Si au cours des années 1993-1994, plus de 20 % préféraient le service d’obstétrique de l’hôpital Reine Ingrid de Nuuk en cas de grossesse à risque, ils étaient quasiment la moitié à avoir intégré cette marche à suivre pendant l’étude 2005-2008. L’étude ne dit pas si ces souhaits sont des choix ou l’acceptation de circonstances inévitables… Le « coordonnateur de la santé maternelle central » à Nuuk gère la situation du point de vue obstétrical, mais n’a pas encore mené des recherches ou des enquêtes sur la situation sociale. Les auteurs n’ont pas remarqué de différences dans les réponses recueillies, ni entre ethnies, ni entre sexes.
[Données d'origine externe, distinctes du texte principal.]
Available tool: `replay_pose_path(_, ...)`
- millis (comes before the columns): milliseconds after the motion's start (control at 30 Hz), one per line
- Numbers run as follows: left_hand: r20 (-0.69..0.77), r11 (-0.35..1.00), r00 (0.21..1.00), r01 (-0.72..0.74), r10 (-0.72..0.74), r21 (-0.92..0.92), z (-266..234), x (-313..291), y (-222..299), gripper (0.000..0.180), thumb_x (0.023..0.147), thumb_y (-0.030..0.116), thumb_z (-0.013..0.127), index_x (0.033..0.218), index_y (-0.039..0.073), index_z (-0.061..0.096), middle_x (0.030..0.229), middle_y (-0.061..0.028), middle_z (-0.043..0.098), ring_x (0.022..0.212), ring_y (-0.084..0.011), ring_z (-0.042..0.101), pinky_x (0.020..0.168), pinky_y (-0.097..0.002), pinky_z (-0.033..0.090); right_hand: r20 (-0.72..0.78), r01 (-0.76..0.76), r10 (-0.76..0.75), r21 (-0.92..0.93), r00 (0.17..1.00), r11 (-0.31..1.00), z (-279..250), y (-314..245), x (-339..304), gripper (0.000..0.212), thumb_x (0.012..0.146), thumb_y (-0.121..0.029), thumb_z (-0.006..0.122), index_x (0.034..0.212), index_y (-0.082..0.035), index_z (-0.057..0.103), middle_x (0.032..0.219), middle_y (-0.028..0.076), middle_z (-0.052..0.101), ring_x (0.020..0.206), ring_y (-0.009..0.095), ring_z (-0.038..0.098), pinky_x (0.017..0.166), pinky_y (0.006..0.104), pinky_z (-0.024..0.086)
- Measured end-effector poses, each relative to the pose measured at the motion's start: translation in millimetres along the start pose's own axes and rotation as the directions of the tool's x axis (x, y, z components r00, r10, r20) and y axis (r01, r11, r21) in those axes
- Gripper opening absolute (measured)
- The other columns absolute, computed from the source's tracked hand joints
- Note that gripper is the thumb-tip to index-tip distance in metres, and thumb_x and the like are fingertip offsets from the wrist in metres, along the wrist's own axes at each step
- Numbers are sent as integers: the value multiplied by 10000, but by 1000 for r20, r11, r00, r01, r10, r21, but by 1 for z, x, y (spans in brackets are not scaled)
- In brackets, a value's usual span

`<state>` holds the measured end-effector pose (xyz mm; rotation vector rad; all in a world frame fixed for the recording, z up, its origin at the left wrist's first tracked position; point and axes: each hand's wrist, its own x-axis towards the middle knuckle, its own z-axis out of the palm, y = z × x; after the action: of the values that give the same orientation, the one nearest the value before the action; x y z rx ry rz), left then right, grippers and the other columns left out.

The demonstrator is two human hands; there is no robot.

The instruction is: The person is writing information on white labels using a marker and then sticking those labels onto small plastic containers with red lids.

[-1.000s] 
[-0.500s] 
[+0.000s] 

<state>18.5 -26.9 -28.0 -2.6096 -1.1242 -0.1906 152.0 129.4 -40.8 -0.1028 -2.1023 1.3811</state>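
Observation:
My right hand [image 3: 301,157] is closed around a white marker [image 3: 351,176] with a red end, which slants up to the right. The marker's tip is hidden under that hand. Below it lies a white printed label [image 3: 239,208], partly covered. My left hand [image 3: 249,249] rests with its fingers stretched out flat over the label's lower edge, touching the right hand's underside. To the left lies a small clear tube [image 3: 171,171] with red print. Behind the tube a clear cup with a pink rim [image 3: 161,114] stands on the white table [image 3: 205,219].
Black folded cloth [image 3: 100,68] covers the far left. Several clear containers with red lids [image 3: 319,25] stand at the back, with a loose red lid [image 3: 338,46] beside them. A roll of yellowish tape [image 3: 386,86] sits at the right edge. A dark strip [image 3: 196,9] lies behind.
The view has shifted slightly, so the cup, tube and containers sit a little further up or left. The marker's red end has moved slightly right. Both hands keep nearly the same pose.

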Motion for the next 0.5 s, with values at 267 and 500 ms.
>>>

La population se moque souvent de la structure très rigide encadrant la mise au monde d’un bébé dans leur pays. Par exemple, la taille requise pour accoucher dans des conditions optimales de sécurité, selon une règle universelle est de 1,50 m [7]Il s’agit d’un facteur individuel (et courant chez les Inuits) qui représente un risque d’accouchement prématuré, selon des preuves scientifiques, en Occident. La petite taille va en effet souvent de pair avec la petitesse du bassin, qui doit laisser passer un foetus à terme.. Ainsi, on raconte volontiers comment une femme inuite à qui il manquait 1 cm – elle était petite comme sa mère et sa grand-mère – fut autoritairement dirigée vers Nuuk, séparée de son mari et de ses cinq enfants, durant quatre semaines…
Mais, c’est un cercle vicieux : plus rares sont les accouchements dans les hôpitaux locaux, plus grande sera l’inexpérience des soignants. Les auteurs évoquent la possibilité de mieux répartir les médecins spécialistes sur le territoire. Il est admis que les directives contemporaines ont induit un stress chez les femmes de ce pays. Accoucher représente un effort psychique considérable.
L’équilibre santé physique / santé émotionnelle est difficile à concevoir. Une femme groenlandaise accepte le sacrifice de son rôle social pour protéger l’enfant à naître. Selon les auteurs, les femmes enceintes ne devraient pas être considérées comme des « incubateurs » pour les générations futures.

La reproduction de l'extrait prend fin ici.